Why get it in Writing?

During negotiations, a written contract helps reconcile assumptions. People naturally, often subconsciously, make self-interested assumptions, but rarely give voice to them. “Handshake deals” almost always blow up at the point when inharmonious or unrealistic assumptions eventually come to light, as they always do. A contract requires a meeting of the minds. There is no better way to confirm that minds have met than to put the deal terms on paper and get everyone to sign off.

Further, a written contract is the best evidence of a deal’s terms. Without a written contract, the understanding of a deal resides only in the respective heads of the people negotiating it. What happens if they’re not around? If you get sued over an oral agreement, since you won’t be able to produce a written contract, you’ll have to convince the court that your recollection of the deal terms is the correct one. Good luck with that.

And perhaps most importantly, the law dictates that some agreements must be in writing. Certain deals, such as work-for-hire agreements with outside contractors, for example, must be in writing to be enforced. No writing, no deal.

Size Matters

Why are contracts so long and boring? A written agreement must be competent to govern the deal for which it is used. In a transaction of any complexity, the agreement serves as a recipe for the deal, a complete instruction set for the parties to follow to carry out their obligations. It is also an error trap, a set of contingencies for what happens when a party does not carry out his obligations or when assumptions underlying the deal change.

Written agreements tend to grow in size in proportion to the value of the deal. A $200 purchase of, say, an office chair can be governed by a single page of contract language, primarily because no one is going to sue on it; if the other side breaches, it may be painful to lose $200, but that pain is rarely worth the expense of litigation. On the other hand, a $2 million agreement may very well demand as much as 30 or 40 pages of language to be competent. That kind of loss is worth suing over, so the agreement requires language to make it crystal clear for the judge, jury and opposing counsel to determine when a breach has occurred and who is owed what.

Sometimes a legal relationship can get so complex that counsel will draft and circulate another document – a term sheet that outlines the deal terms – before drafting or reviewing an actual contract. A term sheet is a very effective negotiating tool that helps ensure you’re reasonably close to a mutual agreement on the major terms before getting bogged down in the minutiae of the language of the written contract.

Contracts, Simplified

Most contracts have two parties, a buyer and a seller. When you boil an agreement, no matter how complex, down to its bare essentials, that’s what you get: a buyer who’s willing to pay to get something the seller has and is willing to give up for that money. Nearly every business relationship can be reduced to a buyer-seller relationship and nearly every contract ultimately describes one.

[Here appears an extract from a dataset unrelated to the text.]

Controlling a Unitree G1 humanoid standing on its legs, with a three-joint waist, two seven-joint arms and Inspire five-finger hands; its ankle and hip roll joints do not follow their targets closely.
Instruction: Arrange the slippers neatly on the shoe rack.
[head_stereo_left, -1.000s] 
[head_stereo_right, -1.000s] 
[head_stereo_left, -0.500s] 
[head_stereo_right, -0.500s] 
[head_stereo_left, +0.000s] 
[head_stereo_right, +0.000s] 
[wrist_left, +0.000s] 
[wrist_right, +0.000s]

The most important provisions of any contract, therefore, consist of the terms that describe what the buyer gets for the money, how the buyer and seller will be able to know whether the buyer has gotten what was promised, and the terms that describe what happens if the buyer does not get what was promised. Provisions not obviously in support of these goals may be excessive or unnecessary.

Remember that if the promises made in a contract need to be enforced in court, the judge and jury will be the ones reading and interpreting your written agreement as the last word on what promises have been made, kept, and broken. Read your written agreements carefully prior to signing them to ensure that they conform to your intentions. Do not tolerate typographical errors or misused terminology. Demand consistency, uniformity and, above all, simplicity. Make it easy for the jury to agree with you.